Cosecha de 2023

Mayo de 2023: La paciencia es una virtud.

Y ahora solo nos queda esperar…

El vino es arte, ciencia y mucha paciencia. Toda la emoción de la vendimia ya ha quedado atrás: la recolección, la fermentación, el prensado. Mi trabajo aquí en esta visita aún no ha terminado (siempre hay algo que hacer en una finca), pero mi estancia aquí ha llegado a su fin. Mañana vuelvo a Texas y dejo todo en las manos más competentes de Graham y Matías, que se encargarán de supervisar el vino mientras se transforma en algo etéreo, maravilloso y asombroso.

Ha sido una visita larga y productiva al viñedo. Al llegar, los últimos vestigios del verano aún se aferraban al lugar, al igual que las uvas. Con temperaturas que rondaban los 80s, las uvas alcanzaron la madurez y nos apresuramos a vendimiarlas. Ahora, seis semanas después, el otoño está en pleno apogeo. La máxima de hoy ni siquiera llegará a los 60 grados; los Andes están cubiertos de nieve y las vides, ya sin uvas, pronto se quedarán sin hojas, cuyo color ha pasado del verde intenso a los tonos dorados y rojizos apagados del otoño. El vino reposa en depósitos y barricas. Me encantaría tener algunas botellas para llevarme a casa, algo que demostrara todo nuestro esfuerzo. Por desgracia, la elaboración del vino lleva tiempo. La elaboración del vino tinto lleva mucho tiempo. Así que pasarán dos años y casi dos vendimias más antes de que sepamos realmente qué hemos conseguido en nuestra primera incursión en el mundo de la enología. Espero que esta añada sea mágica para todos, igual que este viaje lo ha sido para mí.

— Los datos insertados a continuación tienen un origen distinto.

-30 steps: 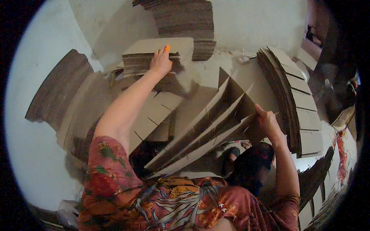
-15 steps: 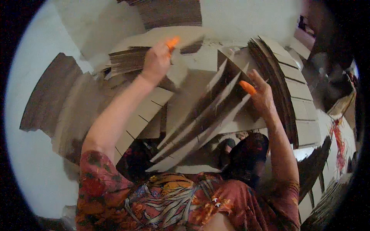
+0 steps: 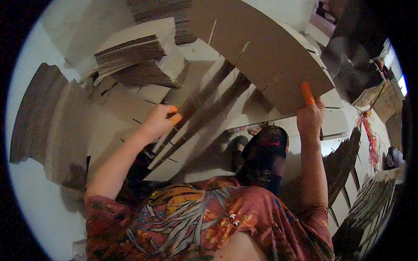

Considero que esta primera cosecha ha sido un éxito. Recogimos unos 610 kilogramos de uvas. Aunque habría sido más si los perros, los conejos y los pájaros no se hubieran dado un festín con la cosecha, es suficiente. Cuando visitamos el viñedo por primera vez el pasado mes de julio, en un estado de desorden y descuido por haber sido ignorado, no estábamos seguros de que las vides produjeran uvas este año. Mientras que algunas variedades, como la Petite Syrah, prosperaron, otras, como la Carmenère, tuvieron dificultades. El resultado final es una mezcla de campo con predominio de Petite Syrah y suficiente vino como para permitirnos ir familiarizándonos poco a poco con todo el proceso. Compramos algo de Cabernet Sauvignon y algo de Carmenère de viñas ya consolidadas, de lugares con raíces profundas y sabores óptimos. Es probable que todos esos vinos se mezclen un poco entre sí, aunque aún es demasiado pronto para saber cuál será el producto final. Disfrutamos con la ilusión que nos produce la llegada de esas primeras botellas de vinos de Viña Invictus.

La vida es maravillosa. El vino es una delicia. ¡Salud!